I'm reminded of a passage from Jack London's The Iron Heel[1], about a war between the working class and the ruling class, in which the latter answer a threat with these words:
"This, then, is our answer. We have no words to waste on you. When you reach out your vaunted strong hands for our palaces and purpled ease, we will show you what strength is. In roar of shell and shrapnel and in whine of machine-guns will our answer be couched. We will grind you revolutionists down under our heel, and we shall walk upon your faces. The world is ours, we are its lords, and ours it shall remain. As for the host of labor, it has been in the dirt since history began, and I read history aright. And in the dirt it shall remain so long as I and mine and those that come after us have the power. There is the word. It is the king of words--Power. Not God, not Mammon, but Power. Pour it over your tongue till it tingles with it. Power."
Even if a revolution ever does occur, after all the blood spilled (which is certain to be copious), it's the self-serving demagogues and opportunists which will manage to grab on to power, as they always do, and it's unlikely that in the end a more just society will emerge. We'll just enter a different nightmare.

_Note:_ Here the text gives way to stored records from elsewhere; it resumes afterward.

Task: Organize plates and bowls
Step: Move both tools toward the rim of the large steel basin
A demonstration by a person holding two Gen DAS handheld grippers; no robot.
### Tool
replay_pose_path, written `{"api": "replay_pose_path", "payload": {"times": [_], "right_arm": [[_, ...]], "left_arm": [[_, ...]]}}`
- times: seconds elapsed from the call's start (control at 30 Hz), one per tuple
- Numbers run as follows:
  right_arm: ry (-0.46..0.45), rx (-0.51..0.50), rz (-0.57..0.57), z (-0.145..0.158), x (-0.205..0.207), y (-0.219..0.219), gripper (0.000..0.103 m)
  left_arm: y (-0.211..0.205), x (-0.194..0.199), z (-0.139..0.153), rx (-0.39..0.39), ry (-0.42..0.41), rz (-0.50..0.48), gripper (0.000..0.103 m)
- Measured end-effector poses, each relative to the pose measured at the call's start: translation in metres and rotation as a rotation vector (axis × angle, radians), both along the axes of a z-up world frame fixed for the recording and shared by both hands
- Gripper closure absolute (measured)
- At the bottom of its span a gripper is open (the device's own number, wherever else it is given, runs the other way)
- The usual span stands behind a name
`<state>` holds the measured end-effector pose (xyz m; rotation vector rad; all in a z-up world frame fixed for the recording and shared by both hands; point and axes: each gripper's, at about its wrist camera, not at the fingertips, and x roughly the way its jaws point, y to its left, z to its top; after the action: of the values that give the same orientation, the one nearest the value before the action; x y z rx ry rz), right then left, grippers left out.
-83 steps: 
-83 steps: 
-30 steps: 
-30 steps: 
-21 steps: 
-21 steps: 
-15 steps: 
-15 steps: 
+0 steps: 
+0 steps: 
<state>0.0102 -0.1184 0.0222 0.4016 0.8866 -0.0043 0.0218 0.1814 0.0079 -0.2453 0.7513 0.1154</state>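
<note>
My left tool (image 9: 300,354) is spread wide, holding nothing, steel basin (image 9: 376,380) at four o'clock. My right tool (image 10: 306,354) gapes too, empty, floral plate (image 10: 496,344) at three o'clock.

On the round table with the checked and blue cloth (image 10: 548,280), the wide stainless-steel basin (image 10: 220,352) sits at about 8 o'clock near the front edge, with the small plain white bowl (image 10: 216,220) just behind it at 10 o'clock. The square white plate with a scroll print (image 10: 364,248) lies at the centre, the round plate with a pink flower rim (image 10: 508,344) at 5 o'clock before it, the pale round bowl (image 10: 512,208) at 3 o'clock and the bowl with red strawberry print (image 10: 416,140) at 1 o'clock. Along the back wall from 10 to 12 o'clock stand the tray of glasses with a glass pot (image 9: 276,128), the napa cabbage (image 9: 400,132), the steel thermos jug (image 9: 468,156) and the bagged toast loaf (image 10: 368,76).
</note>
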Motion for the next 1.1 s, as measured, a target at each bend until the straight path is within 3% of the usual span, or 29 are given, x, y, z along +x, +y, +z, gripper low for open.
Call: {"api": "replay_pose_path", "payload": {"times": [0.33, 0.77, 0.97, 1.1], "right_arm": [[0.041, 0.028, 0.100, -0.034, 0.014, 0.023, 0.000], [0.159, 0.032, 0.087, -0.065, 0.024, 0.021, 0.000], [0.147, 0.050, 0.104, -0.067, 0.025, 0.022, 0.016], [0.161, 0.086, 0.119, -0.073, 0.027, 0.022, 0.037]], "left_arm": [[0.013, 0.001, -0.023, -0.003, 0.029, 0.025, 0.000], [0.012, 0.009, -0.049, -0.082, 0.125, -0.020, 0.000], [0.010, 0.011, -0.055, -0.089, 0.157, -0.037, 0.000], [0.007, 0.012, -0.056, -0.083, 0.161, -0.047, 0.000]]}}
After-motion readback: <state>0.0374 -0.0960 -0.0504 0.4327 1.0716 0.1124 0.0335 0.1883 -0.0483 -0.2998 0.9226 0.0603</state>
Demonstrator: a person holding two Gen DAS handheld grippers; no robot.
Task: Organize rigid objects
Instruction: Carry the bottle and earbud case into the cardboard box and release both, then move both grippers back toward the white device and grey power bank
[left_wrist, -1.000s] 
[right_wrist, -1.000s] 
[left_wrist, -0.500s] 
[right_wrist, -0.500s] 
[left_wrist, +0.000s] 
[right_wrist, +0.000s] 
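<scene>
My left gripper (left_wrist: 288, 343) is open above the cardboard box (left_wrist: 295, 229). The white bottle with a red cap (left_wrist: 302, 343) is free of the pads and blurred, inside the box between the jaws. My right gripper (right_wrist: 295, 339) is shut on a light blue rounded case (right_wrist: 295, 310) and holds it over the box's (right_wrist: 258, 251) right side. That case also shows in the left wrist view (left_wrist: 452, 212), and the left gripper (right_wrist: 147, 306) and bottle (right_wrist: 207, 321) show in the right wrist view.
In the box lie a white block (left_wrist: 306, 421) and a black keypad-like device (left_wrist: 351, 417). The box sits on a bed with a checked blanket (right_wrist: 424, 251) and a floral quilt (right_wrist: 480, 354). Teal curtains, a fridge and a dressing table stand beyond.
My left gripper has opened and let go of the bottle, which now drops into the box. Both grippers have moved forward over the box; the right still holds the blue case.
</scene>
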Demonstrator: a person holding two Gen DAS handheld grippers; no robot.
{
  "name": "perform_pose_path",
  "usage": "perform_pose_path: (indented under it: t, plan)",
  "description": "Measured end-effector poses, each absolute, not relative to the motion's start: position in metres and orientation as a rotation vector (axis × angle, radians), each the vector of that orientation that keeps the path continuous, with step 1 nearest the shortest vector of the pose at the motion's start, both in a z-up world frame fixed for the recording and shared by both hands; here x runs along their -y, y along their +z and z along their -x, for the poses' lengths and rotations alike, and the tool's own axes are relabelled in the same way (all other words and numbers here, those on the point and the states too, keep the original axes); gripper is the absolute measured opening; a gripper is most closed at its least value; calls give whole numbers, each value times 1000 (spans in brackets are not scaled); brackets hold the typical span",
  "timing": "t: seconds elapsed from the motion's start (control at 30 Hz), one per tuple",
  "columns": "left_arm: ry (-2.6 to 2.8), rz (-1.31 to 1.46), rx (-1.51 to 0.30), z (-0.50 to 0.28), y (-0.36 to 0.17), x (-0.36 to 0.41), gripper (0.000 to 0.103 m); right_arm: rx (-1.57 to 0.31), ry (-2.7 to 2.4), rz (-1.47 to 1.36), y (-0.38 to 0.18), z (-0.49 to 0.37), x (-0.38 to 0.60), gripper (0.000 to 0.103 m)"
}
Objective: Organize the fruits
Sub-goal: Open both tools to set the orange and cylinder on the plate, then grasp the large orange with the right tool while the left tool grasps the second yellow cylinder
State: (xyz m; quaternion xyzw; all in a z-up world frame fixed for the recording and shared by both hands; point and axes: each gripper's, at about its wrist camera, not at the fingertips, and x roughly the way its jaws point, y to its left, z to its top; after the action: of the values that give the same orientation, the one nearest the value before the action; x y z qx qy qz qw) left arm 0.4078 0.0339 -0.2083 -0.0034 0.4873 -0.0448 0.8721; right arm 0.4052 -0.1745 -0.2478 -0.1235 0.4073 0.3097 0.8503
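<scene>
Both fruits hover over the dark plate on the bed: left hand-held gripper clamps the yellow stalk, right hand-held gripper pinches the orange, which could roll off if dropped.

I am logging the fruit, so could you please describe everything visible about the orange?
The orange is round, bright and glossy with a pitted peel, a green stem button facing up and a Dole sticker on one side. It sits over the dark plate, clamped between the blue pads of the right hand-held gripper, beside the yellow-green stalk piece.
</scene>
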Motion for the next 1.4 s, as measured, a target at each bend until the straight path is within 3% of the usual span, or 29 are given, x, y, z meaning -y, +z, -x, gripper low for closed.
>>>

great literate reference, but the forgone conclusion of who wins is only in poetic terms.. you do not know, and no one else does either.. this is reality, and reality has mass, cause-and-effect, luck and providence.. your words amount to armchair resignation -- I take a different path.
I think it's wrong that revolutions have always ended poorly. In particular two specific examples are the magna carta and the english bill of rights, which certainly made things at least incrementally better for the median englishperson. Of course, neither of those reforms came about at the end of the gun, so one wonders...
Moreover, Jack London was kind of writing very romantically at the time. He had gotten quite fat off the profits of his bookwriting. But It's not entirely clear that he really had sympathy for the working class, well according to the accounts of the laborers on his villa, anyways.
your point is well taken, but i doubt the wealthy here in the US have the wherewithal to take it to bloodshed when their high status depends on mollified underclasses (diversification globally notwithstanding).
but yes, power corrupts. the more widely distributed it is, the more stable societies are. that's the aim.
yes, this is the crux, a gross unfairness. common folks get harsh punishments, while financiers and corporate executives get away with major thefts and get to keep the fruits of their transgressions.
i'm all for harsher punishments for actions that lead to greater damages to more lives (in this case, taking a little bit from lots of people). with greater power must come even greater responsibility. tear up the corporate veil.
and let's be vigorous in reassigning assets so as to support a functioning market for better management.